4. Financial Industry

Here Quantum computing can help in portfolio management and overall risk management. On a similar note, it can help the lending industry by considering, borrower’s history/score, lender’s score, project for which work loan is planned (and hence chances of completion of project), collateral which is provided, …and hence arriving at optimal interest rate.

Other possible use cases can involve

1. Power and Grid optimization.
2. Weather forecasting
3. Insurance sector
4. Fraud detection
5. Cyber security
6. Logistics and route/traffic optimization
7. Supply chain & inventory optimization
8. Understanding the various event/phenomena of nature, molecule and sub-molecule level interactions which can lead to breakthroughs in chemistry, biology, healthcare, and nanotechnology.
9. AI and Machine learning.

10.Any planning exercise, which can involve numerous inputs and can involve multiple paths before arriving at final solution.

 

Quantum computing is effective at modelling probabilities and permutations. It’s non-deterministic. So, while in classical physics, we deal with certainty, here we deal with ‘probabilities.

Challenges

As of today, quantum computers are highly sensitive to heats or external atmosphere.

To add to this, electromagnetic fields and collisions with air molecules can cause a qubit to lose its quantum properties. This process, known as quantum decoherence, causes the system to crash.

Today, quantum computing faces evident problems regarding scalability and incoherence.

We can say that Quantum computers are extremely sensitive and require very specific pressure and temperature conditions and insulation to operate correctly.
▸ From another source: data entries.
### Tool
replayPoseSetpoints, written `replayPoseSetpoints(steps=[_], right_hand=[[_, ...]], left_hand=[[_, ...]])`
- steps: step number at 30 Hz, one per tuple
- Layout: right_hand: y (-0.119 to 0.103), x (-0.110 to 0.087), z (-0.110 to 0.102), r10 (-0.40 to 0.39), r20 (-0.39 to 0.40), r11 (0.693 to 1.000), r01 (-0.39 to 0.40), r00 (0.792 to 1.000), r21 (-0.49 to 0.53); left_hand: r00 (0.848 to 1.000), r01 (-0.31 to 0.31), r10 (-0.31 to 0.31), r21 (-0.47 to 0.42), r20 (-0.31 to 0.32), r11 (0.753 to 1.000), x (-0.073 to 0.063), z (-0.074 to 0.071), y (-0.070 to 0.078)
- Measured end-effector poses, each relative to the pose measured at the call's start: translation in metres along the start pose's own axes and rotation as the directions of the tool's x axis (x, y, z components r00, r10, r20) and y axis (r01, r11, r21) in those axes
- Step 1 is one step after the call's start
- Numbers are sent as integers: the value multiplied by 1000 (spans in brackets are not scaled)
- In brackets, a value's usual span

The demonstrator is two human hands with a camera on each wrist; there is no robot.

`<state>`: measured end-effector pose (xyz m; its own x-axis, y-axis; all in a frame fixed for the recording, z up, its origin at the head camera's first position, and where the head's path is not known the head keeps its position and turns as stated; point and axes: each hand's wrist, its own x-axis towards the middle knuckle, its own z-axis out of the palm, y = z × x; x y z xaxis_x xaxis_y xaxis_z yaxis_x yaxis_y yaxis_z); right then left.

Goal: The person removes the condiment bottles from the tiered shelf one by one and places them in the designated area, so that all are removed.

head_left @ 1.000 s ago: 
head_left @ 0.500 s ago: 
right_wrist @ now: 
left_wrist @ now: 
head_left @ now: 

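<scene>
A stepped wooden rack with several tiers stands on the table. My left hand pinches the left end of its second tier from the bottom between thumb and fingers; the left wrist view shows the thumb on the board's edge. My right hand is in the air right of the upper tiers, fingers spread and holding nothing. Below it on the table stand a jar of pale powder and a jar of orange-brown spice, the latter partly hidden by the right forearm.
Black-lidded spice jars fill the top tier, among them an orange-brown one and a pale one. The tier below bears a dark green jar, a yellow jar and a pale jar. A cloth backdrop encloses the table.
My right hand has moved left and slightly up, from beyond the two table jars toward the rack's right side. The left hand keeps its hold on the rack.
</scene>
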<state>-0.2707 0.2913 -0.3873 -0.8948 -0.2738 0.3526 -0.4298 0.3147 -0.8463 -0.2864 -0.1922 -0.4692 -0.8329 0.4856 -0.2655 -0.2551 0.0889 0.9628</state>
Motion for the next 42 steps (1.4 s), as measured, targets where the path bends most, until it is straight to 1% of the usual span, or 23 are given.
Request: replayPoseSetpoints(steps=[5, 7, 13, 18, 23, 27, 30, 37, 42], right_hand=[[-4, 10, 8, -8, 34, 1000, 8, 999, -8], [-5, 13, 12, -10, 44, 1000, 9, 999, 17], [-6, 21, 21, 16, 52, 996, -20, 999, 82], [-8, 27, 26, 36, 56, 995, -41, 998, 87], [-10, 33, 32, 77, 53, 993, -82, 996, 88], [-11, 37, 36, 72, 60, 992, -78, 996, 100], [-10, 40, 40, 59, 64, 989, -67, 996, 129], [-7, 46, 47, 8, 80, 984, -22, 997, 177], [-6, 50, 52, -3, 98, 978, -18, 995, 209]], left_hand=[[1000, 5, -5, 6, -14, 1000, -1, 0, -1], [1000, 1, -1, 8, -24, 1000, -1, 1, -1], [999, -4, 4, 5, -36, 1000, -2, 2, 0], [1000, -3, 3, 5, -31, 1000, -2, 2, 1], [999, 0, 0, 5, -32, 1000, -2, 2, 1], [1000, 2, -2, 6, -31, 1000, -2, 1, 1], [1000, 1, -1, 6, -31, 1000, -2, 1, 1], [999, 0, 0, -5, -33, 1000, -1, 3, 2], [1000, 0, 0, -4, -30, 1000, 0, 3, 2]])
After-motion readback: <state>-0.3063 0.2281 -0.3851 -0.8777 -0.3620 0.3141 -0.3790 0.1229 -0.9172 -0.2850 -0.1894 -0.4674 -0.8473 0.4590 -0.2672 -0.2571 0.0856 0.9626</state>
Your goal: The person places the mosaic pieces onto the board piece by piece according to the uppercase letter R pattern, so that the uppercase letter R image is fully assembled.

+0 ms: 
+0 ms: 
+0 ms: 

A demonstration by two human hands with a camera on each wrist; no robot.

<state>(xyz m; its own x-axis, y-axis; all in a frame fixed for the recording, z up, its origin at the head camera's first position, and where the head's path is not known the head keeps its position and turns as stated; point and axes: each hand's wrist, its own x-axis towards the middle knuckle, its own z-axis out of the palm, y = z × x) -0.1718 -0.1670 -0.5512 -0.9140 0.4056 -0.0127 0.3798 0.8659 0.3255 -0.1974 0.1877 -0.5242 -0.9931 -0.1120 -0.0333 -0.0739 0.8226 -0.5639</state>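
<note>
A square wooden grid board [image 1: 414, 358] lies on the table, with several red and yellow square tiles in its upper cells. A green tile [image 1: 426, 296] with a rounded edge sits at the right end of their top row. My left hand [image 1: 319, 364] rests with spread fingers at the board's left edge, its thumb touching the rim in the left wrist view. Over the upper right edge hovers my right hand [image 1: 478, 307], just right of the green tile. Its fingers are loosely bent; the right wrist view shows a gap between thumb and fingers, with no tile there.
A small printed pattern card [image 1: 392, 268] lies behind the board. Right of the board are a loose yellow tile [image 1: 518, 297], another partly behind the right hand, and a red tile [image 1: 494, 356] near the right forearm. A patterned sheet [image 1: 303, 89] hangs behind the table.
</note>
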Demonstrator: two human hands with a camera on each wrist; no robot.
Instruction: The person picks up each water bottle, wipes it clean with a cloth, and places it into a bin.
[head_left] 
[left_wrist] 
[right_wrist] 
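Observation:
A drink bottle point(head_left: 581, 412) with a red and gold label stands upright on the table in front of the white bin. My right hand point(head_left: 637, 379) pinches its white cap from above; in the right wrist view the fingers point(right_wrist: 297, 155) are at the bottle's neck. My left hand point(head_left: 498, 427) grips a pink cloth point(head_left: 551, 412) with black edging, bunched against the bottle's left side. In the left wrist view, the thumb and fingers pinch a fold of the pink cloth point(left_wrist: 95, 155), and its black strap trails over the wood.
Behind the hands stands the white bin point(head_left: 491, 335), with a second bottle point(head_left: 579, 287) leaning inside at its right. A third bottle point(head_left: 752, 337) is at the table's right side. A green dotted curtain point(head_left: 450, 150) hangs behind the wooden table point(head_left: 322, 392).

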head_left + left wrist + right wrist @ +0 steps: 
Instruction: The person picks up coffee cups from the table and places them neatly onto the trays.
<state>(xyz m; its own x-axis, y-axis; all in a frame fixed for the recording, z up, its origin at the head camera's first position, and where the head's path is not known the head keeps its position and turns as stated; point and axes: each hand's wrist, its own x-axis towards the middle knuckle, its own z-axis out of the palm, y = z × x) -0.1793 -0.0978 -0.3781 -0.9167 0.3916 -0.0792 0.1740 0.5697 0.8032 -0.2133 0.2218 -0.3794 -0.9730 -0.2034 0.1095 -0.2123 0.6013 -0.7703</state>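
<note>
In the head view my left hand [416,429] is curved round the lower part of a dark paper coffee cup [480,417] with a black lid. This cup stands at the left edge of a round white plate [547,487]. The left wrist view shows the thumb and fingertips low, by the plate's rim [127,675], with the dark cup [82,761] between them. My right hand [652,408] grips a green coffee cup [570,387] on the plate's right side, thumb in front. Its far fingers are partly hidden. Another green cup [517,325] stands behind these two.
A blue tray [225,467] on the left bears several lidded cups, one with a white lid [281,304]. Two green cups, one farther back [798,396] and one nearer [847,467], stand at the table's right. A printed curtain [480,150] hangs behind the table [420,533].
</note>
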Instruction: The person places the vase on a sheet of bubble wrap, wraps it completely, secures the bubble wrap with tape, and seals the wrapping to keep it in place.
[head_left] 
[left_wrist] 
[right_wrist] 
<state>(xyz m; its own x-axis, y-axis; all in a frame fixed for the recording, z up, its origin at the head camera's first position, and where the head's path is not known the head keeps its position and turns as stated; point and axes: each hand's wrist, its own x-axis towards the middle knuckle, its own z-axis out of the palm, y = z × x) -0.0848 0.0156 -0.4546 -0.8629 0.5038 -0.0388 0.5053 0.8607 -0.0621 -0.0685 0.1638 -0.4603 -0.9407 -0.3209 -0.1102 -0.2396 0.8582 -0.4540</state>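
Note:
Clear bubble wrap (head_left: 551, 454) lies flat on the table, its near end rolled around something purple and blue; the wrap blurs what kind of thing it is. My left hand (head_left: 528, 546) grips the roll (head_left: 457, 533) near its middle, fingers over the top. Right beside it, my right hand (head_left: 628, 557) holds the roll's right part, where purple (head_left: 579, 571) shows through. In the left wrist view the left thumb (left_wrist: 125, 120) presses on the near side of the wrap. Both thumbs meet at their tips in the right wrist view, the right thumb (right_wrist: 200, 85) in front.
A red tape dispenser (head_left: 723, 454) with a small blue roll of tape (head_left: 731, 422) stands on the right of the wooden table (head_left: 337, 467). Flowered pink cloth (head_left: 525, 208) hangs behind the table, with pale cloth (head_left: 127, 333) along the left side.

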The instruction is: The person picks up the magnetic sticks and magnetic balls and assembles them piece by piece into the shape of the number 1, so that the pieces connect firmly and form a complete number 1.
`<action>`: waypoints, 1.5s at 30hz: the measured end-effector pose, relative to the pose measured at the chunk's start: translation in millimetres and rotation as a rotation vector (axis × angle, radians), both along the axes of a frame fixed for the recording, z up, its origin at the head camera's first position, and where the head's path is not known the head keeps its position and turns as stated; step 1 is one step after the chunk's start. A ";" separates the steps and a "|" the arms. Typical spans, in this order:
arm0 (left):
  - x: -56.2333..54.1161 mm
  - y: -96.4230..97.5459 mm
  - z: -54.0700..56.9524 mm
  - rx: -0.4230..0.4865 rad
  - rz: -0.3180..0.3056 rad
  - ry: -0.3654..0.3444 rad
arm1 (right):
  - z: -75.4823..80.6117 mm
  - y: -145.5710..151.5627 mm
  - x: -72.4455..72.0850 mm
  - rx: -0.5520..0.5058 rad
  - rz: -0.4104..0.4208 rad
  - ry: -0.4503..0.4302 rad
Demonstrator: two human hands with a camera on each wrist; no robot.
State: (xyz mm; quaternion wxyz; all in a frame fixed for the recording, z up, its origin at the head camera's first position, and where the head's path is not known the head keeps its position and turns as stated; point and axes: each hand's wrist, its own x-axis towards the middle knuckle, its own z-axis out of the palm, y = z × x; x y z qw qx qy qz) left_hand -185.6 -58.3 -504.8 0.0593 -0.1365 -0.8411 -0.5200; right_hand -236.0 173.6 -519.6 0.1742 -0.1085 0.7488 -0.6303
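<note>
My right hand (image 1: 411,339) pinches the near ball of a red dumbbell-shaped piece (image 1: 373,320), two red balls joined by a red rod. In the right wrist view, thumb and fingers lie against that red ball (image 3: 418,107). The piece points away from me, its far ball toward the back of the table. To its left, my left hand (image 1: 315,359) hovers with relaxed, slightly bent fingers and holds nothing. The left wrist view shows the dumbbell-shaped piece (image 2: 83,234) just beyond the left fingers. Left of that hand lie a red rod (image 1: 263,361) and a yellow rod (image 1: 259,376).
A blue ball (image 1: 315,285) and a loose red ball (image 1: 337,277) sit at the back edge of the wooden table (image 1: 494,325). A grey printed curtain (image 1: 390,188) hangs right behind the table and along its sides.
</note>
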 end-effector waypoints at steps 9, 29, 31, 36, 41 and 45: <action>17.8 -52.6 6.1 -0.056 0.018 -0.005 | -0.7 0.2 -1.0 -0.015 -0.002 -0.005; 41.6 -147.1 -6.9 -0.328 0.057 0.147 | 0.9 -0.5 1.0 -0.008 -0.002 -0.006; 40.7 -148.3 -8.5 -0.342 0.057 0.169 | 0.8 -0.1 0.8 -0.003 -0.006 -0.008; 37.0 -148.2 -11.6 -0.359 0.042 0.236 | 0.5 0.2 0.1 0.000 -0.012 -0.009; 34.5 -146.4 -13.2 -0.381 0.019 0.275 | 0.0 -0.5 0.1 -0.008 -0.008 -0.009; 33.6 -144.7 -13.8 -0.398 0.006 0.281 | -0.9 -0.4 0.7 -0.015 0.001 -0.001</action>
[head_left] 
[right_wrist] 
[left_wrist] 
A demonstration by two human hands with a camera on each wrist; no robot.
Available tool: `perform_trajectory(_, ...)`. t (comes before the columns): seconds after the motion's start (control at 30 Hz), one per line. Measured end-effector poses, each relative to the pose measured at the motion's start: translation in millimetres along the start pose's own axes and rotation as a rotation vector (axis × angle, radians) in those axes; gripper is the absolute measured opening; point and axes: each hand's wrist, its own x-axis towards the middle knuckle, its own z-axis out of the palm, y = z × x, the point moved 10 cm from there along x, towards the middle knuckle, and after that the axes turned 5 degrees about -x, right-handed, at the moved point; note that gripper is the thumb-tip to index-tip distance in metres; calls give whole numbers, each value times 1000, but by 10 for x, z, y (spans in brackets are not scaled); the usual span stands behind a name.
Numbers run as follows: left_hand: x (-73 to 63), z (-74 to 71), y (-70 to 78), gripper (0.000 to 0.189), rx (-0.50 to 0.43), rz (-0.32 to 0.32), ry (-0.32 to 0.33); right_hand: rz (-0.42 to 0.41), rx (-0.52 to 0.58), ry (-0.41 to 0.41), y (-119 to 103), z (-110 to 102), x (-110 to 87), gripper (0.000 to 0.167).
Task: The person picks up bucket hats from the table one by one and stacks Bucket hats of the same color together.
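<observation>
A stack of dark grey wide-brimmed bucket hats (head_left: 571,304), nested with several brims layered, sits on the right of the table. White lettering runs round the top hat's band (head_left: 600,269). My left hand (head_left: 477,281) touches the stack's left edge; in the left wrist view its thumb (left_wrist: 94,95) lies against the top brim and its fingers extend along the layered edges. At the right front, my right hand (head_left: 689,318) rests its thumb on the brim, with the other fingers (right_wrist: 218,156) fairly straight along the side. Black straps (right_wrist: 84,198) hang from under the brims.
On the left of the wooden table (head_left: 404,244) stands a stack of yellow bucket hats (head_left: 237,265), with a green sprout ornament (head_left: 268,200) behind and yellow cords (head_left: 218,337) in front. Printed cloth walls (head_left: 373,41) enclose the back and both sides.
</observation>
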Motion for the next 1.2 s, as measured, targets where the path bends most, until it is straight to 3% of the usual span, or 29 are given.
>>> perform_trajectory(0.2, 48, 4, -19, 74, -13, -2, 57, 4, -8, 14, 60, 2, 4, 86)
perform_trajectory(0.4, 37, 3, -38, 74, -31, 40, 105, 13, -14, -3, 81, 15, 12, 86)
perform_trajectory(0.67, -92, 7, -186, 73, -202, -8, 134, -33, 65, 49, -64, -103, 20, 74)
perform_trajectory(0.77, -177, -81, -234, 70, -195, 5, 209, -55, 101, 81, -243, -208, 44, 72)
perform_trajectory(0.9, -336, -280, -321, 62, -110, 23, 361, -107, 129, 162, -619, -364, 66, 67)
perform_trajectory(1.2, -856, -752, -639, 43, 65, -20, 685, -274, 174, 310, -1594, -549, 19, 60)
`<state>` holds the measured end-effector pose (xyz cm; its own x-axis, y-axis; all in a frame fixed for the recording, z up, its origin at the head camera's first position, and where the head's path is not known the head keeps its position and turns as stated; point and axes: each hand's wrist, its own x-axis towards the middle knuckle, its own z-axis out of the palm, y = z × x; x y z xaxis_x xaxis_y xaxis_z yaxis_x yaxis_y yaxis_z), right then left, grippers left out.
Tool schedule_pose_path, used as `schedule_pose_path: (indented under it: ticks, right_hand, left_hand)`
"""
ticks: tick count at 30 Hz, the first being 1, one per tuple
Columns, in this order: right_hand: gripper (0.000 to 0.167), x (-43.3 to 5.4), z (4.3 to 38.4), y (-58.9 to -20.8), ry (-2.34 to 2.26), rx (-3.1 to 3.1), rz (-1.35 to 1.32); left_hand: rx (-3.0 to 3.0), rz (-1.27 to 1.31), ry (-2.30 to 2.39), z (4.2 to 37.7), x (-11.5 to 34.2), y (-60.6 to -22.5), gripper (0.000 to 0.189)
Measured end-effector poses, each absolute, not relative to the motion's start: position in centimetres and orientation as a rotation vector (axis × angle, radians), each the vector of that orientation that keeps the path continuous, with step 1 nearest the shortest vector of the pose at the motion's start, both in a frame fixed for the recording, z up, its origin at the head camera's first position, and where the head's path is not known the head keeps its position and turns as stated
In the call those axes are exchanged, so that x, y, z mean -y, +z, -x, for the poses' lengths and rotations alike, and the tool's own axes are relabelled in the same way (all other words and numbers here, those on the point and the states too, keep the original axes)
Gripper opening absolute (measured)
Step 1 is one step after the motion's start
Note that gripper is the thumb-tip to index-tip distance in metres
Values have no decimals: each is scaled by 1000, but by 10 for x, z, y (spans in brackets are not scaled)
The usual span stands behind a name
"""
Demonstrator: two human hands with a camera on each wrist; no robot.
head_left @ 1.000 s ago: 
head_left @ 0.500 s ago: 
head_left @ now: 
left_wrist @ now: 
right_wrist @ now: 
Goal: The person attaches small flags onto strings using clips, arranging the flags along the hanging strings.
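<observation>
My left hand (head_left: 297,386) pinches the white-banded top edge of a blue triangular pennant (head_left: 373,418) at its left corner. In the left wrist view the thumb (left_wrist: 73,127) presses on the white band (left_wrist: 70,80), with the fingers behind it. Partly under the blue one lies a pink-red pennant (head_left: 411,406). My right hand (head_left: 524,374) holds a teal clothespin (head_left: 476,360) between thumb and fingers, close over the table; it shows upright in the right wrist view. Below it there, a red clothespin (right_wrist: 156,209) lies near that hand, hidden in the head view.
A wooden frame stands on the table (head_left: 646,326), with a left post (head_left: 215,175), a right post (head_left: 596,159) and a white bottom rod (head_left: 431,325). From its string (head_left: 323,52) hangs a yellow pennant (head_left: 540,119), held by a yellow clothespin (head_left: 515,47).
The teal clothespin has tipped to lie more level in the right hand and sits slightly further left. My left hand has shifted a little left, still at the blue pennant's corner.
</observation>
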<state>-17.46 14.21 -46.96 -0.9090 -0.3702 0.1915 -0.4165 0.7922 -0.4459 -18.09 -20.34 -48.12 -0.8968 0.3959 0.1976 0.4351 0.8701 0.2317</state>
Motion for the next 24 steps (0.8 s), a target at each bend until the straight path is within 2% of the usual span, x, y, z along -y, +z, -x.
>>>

In case, these quantum computers ( qubits) get exposed to external particles, we got error in measurement.

For this reason, it’s important that Quantum computers are stored at a safe, sealed, and cool place. They should get insulated from earth’s magnetic field or external environment and must have almost no atmospheric pressure.  

We still don’t have a fully error-corrected, fault-tolerant quantum computer.

At the time of writing of this article, we can say that we are still 8-10 years away from getting a fault tolerant Quantum computer.

 

Conclusion

 

Quantum computing is a rapidly emerging technology that harnesses the laws of quantum physics to solve problems too complex for classical computers.

 

 

It works by using the principles of quantum physics (the physics of sub-atomic particles), including quantum entanglement and quantum superposition.

 

With the help of principles like superposition & quantum entanglement, Quantum computing uses a computation method which is very different from traditional method used by classical computers.